PostgreSQL 9.3 beta: Federated databases and more
Benefits for LWN subscribers The primary benefit from subscribing to LWN is helping to keep us publishing, but, beyond that, subscribers get immediate access to all site content and access to a number of extra site features. Please sign up today! |
In Berkeley, California — the birthplace of PostgreSQL — it's spring: plum and cherry blossoms, courting finches and college students, new plans for the summer, and the first beta release of the database system. Every year, the first beta of the next PostgreSQL version comes out in April or May, for a final release in September. PostgreSQL 9.3 beta 1 was released to the public on May 13th, and contains a couple dozen new features both for database administrators and application developers.
Of course, if you're in the southern hemisphere, it's not spring for you. Nor if you live in the north Midwest of the US or central Canada. Sorry about that; we just track the weather with PostgreSQL, we don't control it.
As usual, there are too many features in the new PostgreSQL to cover them all individually, so we're going to go over just a few of them here: database federation, writable foreign data sources, and the end of System V shared memory dependence.
Federated databases
Sharding and master-slave replication are the most common ways to horizontally scale a relational database, but they are not the only ones. A type of horizontal scaling which has been little explored among open source databases is federated databases. PostgreSQL 9.3 will introduce database federation as a standard feature of the database system, through the postgres_fdw extension, which will ship with the core code.
The idea of federated databases is that each database server can query other database servers on the network, effectively giving the user access to all databases and tables on all servers from any single database client. Tables can even be JOINed in queries with other tables from other servers. Federated databases are basically connected by the database engine at the query executor level. This type of horizontal scaling is mainly good for spreading reads of large amounts of data around several machines, and as such is primarily useful for data warehousing and analytics, rather than for transaction processing.
This concept has been implemented before, and is one of the most distinctive features of IBM's DB2. However, implementations within open source relational databases have not been extensively used. PostgreSQL has had federated databases though Skype's PL/Proxy extension since 2006, but that extension was never integrated into the core, and it forces database access via stored procedures, which didn't work for many users. MySQL introduced the FEDERATED storage engine in version 5.0, but for some reason it seems not to have been widely adopted as part of scalable MySQL solutions.

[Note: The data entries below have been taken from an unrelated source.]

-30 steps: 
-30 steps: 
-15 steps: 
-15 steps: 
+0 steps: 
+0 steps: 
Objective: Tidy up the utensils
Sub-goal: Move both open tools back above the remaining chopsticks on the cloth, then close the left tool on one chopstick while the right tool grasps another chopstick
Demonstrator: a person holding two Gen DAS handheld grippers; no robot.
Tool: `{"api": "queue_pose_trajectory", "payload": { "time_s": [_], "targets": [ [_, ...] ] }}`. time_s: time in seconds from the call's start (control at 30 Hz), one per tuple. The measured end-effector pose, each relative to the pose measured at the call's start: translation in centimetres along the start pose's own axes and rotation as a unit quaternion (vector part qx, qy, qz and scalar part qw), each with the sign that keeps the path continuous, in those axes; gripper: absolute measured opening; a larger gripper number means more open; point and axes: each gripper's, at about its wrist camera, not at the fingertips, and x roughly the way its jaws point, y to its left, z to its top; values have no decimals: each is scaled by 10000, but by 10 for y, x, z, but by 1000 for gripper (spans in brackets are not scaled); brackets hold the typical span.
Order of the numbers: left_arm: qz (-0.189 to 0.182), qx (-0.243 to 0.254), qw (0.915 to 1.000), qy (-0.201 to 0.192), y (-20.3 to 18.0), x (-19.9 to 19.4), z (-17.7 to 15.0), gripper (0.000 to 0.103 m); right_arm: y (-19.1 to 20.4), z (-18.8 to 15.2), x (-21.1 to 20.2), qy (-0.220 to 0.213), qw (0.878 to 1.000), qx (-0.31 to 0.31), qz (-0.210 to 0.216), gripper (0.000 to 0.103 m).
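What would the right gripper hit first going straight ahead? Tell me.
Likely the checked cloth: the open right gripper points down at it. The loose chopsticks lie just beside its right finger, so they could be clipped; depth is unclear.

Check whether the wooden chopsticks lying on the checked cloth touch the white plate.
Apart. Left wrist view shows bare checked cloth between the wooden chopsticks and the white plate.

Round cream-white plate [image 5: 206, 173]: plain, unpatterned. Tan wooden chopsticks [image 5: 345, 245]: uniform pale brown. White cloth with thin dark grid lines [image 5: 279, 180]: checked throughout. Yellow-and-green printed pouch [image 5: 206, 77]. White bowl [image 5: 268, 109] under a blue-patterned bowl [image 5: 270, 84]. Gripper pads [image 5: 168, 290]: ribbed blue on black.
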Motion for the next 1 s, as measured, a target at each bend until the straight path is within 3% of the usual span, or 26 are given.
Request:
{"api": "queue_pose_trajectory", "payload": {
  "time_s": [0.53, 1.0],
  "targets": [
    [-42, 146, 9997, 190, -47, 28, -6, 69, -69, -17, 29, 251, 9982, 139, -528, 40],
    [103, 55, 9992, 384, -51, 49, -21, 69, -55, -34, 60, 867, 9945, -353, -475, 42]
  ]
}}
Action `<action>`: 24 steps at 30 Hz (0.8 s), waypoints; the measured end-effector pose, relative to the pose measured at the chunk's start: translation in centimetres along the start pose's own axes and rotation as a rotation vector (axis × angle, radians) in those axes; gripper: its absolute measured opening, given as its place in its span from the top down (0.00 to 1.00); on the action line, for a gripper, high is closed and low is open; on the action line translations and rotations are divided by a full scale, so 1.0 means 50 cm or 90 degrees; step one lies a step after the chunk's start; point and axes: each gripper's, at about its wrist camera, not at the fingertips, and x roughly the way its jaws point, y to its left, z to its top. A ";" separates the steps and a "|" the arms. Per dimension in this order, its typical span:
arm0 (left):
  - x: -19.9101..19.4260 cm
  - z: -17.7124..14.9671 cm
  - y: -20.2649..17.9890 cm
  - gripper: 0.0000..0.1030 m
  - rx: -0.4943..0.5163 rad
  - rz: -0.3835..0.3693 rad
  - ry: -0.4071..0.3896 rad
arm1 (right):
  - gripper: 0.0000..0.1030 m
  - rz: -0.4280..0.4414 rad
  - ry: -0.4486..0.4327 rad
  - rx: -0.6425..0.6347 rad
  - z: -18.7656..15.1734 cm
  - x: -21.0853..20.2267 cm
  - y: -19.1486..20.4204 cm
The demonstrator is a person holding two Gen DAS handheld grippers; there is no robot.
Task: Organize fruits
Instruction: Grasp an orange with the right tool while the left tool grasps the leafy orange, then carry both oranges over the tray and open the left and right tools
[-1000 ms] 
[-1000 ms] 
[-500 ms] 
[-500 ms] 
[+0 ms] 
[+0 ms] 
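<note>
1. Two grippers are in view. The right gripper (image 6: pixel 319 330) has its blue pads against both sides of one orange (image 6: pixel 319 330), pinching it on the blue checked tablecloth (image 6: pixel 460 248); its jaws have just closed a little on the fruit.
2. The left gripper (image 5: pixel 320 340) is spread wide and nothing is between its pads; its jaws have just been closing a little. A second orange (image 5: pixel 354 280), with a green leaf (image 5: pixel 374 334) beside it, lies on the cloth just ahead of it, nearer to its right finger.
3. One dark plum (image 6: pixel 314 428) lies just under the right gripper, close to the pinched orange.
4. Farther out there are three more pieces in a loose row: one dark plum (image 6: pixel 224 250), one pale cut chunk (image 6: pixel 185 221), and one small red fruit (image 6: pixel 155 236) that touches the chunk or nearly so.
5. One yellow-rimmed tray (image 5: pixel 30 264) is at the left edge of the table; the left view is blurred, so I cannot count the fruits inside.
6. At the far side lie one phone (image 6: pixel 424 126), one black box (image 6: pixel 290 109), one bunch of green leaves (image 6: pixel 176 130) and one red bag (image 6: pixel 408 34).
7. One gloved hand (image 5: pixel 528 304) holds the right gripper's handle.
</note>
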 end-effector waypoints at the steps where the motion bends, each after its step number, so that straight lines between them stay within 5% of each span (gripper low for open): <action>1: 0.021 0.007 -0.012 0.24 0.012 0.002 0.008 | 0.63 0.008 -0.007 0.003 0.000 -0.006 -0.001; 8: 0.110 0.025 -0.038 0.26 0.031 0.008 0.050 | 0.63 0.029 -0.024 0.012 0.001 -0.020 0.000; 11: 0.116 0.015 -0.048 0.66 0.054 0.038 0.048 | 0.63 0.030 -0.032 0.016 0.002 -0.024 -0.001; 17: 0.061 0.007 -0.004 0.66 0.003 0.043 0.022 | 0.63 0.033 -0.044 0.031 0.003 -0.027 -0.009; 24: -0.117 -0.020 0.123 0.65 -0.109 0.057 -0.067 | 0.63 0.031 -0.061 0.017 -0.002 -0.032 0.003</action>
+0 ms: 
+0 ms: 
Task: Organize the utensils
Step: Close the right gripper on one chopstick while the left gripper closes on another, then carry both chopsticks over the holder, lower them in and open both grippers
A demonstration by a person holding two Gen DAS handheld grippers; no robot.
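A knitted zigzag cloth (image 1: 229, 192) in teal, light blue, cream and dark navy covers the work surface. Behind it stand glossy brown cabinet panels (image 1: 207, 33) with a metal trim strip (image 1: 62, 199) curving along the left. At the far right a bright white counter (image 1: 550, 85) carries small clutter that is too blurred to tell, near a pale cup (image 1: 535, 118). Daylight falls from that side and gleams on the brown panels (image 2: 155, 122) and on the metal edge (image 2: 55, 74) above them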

PostgreSQL introduced the foreign data wrapper (FDW) feature for accessing external data at the query level in version 9.1. That version's FDWs were read-only, however, and queried external data by copying the entire target data source to memory on the querying server, which necessarily limits how big of an external table you could query. Since August of 2010, a development team including major contributor Shigeru Hanada and committer Takahiro Itagaki, worked on making FDWs something more, culminating in the new postgres_fdw extension. Hanada described the use case and development of the feature as follows:
I want to allow creating a cluster which contains multiple PG databases connected loosely with postgres_fdw. Sometimes users want to have partial remote data available on the other database, but Streaming Replication doesn't allow writable stand-by, and contrib/dblink is not easy for application developers. postgres_fdw provides us with a nearly realtime view of remote database(s).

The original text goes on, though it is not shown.